WHAT IS NEEDED: Find how many lines in the material below hold the word "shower". Reply with that figure alone.

COLLECTED MATERIAL:
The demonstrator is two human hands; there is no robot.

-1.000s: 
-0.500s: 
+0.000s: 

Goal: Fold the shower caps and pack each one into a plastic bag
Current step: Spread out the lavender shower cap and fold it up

SOLUTION FOR THIS PROBLEM: 2